Schema description coverage is 100%, with the orgId parameter fully documented in the schema. The description adds no additional parameter semantics beyond what the schema provides, such as examples or edge cases. With high schema coverage, the baseline score of 3 is appropriate as the description doesn't compensate but also doesn't detract.

Input schemas describe structure but not intent. Descriptions should explain non-obvious parameter relationships and valid value ranges.

Purpose4/5

Does the description clearly state what the tool does and how it differs from similar tools?

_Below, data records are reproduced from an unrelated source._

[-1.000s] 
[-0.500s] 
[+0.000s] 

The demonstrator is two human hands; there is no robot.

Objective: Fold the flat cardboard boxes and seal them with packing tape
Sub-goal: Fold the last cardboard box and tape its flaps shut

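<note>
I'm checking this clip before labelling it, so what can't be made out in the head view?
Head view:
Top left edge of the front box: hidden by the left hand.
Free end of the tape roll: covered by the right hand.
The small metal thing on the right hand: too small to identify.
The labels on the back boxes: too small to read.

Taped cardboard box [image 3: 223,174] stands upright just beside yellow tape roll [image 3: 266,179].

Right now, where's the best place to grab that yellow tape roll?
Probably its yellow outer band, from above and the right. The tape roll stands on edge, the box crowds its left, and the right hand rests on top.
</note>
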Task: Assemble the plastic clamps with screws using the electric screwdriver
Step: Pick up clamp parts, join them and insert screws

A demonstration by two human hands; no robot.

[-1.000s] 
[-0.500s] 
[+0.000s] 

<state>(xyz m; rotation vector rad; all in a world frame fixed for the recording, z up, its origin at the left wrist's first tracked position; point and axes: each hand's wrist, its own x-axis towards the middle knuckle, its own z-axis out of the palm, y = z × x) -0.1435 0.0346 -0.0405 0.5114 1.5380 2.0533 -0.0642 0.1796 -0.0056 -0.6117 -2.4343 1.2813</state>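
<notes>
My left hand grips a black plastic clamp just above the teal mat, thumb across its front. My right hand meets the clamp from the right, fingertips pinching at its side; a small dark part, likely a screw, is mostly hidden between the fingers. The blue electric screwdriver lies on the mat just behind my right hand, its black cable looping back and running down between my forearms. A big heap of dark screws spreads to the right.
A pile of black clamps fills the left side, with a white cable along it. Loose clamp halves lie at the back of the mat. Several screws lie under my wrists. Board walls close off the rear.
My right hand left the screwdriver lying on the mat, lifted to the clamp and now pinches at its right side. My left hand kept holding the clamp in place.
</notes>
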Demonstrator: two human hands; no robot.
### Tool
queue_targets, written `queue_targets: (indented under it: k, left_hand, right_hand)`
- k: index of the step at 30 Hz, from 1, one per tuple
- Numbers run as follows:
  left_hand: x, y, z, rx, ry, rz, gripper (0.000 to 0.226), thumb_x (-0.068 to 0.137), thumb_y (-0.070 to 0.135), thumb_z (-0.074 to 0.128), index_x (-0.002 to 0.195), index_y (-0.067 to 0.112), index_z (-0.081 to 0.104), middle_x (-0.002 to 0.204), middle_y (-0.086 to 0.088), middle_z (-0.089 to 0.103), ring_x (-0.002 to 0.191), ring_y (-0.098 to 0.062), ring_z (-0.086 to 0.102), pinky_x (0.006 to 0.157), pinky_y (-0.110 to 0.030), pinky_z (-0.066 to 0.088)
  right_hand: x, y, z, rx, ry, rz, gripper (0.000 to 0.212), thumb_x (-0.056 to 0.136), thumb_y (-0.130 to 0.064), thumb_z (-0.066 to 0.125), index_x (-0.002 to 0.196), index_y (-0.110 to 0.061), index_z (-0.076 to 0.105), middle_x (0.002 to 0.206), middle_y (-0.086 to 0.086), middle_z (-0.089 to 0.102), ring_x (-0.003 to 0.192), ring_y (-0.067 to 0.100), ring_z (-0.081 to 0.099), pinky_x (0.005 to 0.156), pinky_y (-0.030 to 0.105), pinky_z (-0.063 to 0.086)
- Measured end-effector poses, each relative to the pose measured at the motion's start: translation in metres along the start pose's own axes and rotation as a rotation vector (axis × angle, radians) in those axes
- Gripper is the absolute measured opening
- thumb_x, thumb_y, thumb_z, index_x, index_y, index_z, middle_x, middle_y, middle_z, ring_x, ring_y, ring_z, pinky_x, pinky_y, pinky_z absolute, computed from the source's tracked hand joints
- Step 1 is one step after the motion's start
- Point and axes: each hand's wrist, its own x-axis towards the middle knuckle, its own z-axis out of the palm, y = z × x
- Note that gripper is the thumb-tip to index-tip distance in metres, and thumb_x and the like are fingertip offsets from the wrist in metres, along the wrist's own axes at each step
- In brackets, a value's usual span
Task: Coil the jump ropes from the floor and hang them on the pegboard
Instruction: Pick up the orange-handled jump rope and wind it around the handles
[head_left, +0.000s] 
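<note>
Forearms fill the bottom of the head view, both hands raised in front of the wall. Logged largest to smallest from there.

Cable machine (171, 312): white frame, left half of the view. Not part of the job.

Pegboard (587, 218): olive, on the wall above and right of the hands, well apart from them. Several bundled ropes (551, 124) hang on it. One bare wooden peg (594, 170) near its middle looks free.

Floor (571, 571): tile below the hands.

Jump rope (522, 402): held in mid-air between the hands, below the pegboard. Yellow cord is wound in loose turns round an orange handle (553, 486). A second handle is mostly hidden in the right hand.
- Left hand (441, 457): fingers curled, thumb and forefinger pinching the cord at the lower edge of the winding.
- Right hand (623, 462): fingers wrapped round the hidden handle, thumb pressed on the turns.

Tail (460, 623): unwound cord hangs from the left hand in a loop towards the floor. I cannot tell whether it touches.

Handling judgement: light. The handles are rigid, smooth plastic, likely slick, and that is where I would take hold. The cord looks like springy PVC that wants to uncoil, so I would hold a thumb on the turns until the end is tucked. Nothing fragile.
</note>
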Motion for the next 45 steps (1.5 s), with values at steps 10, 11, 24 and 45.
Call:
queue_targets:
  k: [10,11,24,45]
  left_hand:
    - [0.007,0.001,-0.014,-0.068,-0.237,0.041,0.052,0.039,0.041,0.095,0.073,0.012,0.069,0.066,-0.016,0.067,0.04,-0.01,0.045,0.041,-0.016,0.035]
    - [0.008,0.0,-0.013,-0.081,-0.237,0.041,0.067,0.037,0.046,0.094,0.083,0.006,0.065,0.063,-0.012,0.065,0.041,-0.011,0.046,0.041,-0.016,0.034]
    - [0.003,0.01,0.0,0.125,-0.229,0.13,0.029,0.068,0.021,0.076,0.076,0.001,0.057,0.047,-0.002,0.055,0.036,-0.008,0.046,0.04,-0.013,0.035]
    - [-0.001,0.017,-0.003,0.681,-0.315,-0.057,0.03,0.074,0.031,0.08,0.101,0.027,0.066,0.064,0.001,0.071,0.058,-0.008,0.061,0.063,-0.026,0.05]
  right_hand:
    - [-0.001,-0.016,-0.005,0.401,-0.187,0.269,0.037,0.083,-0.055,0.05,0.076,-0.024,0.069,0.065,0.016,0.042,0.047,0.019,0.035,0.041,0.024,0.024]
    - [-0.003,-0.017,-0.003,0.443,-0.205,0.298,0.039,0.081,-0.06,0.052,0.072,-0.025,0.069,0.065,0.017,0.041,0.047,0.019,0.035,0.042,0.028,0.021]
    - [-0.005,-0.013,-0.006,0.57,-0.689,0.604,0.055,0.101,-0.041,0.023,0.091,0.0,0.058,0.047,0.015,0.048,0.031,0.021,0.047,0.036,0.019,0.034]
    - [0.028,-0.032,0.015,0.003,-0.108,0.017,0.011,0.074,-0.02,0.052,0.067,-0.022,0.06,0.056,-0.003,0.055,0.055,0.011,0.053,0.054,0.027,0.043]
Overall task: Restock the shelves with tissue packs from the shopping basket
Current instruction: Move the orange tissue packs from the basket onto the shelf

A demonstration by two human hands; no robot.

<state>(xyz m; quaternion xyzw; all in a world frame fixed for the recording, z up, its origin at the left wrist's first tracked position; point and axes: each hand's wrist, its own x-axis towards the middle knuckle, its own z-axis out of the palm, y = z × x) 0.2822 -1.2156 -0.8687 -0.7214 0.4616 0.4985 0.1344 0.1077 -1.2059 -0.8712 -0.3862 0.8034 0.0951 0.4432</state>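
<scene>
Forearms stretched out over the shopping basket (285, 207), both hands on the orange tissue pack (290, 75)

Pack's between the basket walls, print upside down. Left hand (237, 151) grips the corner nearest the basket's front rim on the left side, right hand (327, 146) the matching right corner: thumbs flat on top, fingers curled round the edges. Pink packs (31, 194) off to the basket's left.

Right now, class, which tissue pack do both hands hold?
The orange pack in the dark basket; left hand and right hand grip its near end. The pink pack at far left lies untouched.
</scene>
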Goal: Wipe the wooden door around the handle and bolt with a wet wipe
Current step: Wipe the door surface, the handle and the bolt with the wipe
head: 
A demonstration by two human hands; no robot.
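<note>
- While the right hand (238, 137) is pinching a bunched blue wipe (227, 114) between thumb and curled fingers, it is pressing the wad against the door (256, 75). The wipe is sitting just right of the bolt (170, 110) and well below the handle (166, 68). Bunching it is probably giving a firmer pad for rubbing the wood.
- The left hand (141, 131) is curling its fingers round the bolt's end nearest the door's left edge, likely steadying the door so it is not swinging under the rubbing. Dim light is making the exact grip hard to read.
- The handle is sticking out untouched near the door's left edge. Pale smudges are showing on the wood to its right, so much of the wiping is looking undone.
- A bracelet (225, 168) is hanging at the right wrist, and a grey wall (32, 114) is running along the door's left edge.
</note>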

The description clearly states the verb ('List') and resource ('MongoDB Atlas projects'), providing specific functionality. However, it doesn't distinguish this tool from sibling tools like 'atlas-list-clusters' or 'atlas-list-alerts' beyond the resource type, missing explicit differentiation about what makes listing projects unique versus other list operations.

Agents choose between tools based on descriptions. A clear purpose with a specific verb and resource helps agents select the right tool.

Usage Guidelines3/5

Does the description explain when to use this tool, when not to, or what alternatives exist?

The description implies usage for listing projects but provides no explicit guidance on when to use this tool versus alternatives like 'atlas-list-orgs' or other list tools. The input schema hints at optional filtering by orgId, but the description itself lacks context on prerequisites, exclusions, or comparative use cases with siblings.

Agents often have multiple tools that could apply. Explicit usage guidance like "use X instead of Y when Z" prevents misuse.